= Yanjin huoshao =

Chinese meat patty

Yanjin Huoshao (Chinese: 延津火烧) is a meat patty baked in a special oven. Yanjin Huoshao is larger than a shaobing and is made more crispy than a regular meatloaf. It is round in appearance, bulging in the middle, with clear layers, burnt on the outside and tender on the inside, fragrant but not greasy. It is a traditional snack unique to the north of Henan Province.

== History ==
Huoshao has long existed in the northern region of Henan, and it is said that Yanjin Huoshao is a representative of the Yanjin people's brave resistance. The people of Yanjin are simple and kind, with a strong character and a love for their hometown. They have built the beautiful Yanjin with their diligent hands. At that time, it was in the early stage of the founding of the People's Republic of China, and people's lives were very difficult. However, the Yanjin area was also plagued by sand disasters, making people's lives even more difficult.

So in order to solve this dilemma, the leading cadres mobilized everyone to plant trees and afforestation together. Trees can play a role in windbreak and sand fixation. According to the memories of the elderly, planting trees lasted for a whole day, and there was no time to go home to eat. People would bring a few Huoshao and eat a little when they were hungry. They thought to themselves that as long as they could build a good home, no matter how hard they worked, it would be worth it.

At that time, Yanjin Huoshao was the simplest method because it only needed to fill the stomach. Prepare the dough, sprinkle it with a handful of scallions, add some coarse salt, and grill it over high heat until cooked. It can be used as a dish or as dry food, which is very convenient and cheap.

== Development ==
To further develop the Yanjin huoshao industry, promoting the famous local cuisine and achieving branding is what many people think of. Some people have successfully applied for the protection of intangible cultural heritage. Registered trademarks such as "Wuchao" and "Dakouke". And innovative improvements have been made in traditional processing techniques and ingredient processes to create a new flavor of Yanjin Huoshao, which has a more delicate taste, a more delicious taste, a more dazzling appearance, and a continuous aroma.

== Production method ==
According to reports, the authentic Yanjin Huoshao practice is quite elaborate, high-quality to create the world's unparalleled Yanjin Huoshao, flour, oil, ingredients must be used with top quality products. Flour is China's first wheat origin Yanjin, meat is Shuanghui Zhongpin, seasoning is Lotus thirteen spices.

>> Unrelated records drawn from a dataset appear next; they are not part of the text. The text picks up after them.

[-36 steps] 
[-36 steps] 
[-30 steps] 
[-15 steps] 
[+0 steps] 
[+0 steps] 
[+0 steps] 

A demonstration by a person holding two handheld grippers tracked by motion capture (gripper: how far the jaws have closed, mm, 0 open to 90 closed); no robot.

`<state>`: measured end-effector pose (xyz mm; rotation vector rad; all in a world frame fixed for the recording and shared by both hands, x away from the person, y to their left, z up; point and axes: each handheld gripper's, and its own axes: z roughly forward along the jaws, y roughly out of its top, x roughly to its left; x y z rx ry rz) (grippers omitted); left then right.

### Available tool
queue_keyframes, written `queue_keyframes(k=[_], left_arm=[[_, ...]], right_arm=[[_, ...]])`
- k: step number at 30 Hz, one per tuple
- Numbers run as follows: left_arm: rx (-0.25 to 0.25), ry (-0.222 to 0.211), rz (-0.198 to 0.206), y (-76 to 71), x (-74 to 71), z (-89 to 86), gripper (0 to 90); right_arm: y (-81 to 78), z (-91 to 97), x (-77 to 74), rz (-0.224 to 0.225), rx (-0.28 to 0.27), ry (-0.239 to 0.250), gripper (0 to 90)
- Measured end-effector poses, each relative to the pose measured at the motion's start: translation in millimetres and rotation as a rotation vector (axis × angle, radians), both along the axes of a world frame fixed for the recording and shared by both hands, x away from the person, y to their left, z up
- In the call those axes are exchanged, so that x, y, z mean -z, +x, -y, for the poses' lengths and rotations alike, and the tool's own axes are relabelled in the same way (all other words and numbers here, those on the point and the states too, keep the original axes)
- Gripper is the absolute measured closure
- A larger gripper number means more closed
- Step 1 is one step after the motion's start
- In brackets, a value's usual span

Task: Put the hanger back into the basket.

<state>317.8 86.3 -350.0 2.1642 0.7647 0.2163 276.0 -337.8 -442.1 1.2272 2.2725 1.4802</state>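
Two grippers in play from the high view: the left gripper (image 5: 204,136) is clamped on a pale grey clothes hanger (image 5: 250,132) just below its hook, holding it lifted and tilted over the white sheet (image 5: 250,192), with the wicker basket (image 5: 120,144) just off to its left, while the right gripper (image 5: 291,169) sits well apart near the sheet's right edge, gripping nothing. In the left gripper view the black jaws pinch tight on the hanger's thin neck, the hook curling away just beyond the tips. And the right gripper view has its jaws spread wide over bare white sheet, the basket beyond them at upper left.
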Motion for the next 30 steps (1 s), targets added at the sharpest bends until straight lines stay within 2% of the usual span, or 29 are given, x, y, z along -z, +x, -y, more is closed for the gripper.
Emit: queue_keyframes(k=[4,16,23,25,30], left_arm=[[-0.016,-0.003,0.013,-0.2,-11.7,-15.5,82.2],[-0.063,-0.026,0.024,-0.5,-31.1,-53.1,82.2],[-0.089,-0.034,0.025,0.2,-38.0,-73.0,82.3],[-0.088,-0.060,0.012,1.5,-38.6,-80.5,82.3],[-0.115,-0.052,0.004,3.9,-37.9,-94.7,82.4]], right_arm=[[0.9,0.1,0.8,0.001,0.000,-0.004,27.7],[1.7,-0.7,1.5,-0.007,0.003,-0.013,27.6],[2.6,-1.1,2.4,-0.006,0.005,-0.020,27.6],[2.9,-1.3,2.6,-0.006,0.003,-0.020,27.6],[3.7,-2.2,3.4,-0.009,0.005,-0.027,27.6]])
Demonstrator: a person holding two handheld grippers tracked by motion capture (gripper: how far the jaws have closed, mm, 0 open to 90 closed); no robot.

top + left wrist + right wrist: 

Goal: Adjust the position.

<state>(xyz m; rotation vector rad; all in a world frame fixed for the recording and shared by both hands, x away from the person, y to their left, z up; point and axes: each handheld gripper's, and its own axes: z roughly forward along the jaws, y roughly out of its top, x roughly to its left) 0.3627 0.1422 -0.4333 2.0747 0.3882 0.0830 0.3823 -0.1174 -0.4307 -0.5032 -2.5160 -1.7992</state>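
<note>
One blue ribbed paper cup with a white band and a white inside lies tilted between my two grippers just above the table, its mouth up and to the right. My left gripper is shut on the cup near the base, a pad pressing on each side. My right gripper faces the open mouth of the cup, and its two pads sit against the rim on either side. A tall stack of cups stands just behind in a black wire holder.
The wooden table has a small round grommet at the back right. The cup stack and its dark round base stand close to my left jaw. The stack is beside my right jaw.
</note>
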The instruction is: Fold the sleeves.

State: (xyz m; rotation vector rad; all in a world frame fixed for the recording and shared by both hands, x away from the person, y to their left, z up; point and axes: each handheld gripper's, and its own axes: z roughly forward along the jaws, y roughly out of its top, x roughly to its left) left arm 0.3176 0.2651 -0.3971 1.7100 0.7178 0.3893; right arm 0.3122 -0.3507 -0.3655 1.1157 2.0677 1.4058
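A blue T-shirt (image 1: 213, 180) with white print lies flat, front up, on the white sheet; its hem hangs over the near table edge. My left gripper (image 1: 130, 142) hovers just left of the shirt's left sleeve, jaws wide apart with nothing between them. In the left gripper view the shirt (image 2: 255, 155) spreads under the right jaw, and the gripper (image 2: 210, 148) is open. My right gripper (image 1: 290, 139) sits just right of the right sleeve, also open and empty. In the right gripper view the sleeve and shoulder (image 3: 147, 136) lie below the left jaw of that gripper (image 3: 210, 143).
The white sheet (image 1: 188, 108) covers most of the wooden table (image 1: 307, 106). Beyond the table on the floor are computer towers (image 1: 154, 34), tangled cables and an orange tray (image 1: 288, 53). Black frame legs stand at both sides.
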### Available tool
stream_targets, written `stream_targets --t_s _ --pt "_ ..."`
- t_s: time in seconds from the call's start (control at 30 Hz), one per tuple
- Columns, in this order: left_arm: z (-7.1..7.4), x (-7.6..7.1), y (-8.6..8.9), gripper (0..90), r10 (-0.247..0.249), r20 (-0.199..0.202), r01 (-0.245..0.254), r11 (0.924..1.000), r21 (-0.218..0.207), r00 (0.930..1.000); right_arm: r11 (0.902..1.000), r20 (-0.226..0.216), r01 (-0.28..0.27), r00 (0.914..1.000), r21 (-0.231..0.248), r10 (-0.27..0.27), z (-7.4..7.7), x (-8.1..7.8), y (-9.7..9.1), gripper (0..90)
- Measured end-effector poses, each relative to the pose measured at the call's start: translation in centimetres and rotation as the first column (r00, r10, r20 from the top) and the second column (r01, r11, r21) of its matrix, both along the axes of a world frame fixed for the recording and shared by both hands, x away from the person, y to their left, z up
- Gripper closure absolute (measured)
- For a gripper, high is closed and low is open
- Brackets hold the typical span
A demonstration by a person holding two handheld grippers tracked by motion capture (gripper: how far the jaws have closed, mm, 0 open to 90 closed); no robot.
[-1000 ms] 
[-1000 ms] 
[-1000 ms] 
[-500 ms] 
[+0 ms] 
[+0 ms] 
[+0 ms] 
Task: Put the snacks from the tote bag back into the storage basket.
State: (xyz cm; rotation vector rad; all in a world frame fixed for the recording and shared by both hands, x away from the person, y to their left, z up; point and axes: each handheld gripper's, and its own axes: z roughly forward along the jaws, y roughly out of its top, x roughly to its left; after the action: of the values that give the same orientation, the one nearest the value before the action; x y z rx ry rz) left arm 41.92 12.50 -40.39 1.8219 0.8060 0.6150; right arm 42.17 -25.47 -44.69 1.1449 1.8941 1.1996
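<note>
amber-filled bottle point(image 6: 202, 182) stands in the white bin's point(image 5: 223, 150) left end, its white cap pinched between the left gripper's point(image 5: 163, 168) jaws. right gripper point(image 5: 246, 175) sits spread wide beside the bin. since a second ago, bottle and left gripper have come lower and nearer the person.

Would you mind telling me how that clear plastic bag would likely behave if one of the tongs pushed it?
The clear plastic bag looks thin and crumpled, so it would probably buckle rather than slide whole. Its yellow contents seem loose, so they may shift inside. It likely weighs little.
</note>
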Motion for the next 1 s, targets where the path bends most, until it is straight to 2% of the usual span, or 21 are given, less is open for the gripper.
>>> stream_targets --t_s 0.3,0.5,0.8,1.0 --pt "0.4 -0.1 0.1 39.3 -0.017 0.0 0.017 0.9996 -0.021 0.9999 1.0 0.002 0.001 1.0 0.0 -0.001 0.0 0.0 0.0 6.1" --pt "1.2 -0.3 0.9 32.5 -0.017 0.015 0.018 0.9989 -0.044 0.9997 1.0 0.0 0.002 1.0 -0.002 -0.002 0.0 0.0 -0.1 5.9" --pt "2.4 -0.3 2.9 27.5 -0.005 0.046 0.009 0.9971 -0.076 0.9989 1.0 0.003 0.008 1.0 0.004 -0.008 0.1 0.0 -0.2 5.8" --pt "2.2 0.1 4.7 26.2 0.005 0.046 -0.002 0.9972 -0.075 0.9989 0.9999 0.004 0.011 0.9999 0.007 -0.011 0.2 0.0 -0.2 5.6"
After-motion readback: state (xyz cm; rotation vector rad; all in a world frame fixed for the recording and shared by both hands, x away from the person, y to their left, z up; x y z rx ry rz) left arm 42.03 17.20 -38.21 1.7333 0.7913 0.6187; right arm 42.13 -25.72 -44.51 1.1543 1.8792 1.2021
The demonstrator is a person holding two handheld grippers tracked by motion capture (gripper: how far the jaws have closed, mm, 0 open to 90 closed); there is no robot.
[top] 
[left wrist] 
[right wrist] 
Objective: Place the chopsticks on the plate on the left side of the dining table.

Mix flour with water. Use "shake hands water" (甩手水) at around 50 degrees Celsius in winter, "yin and yang water" (阴阳水) with half cold water and half boiling water in summer, and "top hands water" (顶手水) at 70 degrees Celsius in spring and autumn. When the weather is hot, one pound of flour needs to be mixed with about two taels of water, and when the weather is cold, one pound of flour needs to be mixed with half a pound of water. When mixing flour, knead vigorously and slowly until there is no water left in the bowl, and there is no raw flour left in the flour that has already been mixed together. The size of the dough should be moderate, and it should be tightly and slowly stretched during beating. It is required that the hands should not be separated from the oil, and the dough should not stick to the hands. Pull the dough as long as a belt, about an inch wide, then roll it into a top shape, spin it into shape, and press it flat.

When subjected to firepower for grilling, it will naturally expand and bulge out in the middle. Oil should be stored deep in the furnace groove frequently. After the Huoshao is burned into the furnace, it needs to be smoked vigorously and the fire should be simmering. Oil should be brushed from time to time until it is cooked and released. The process should be repeated in a cycle, taking as little as fifteen minutes and as long as half an hour, before it can be put into the furnace.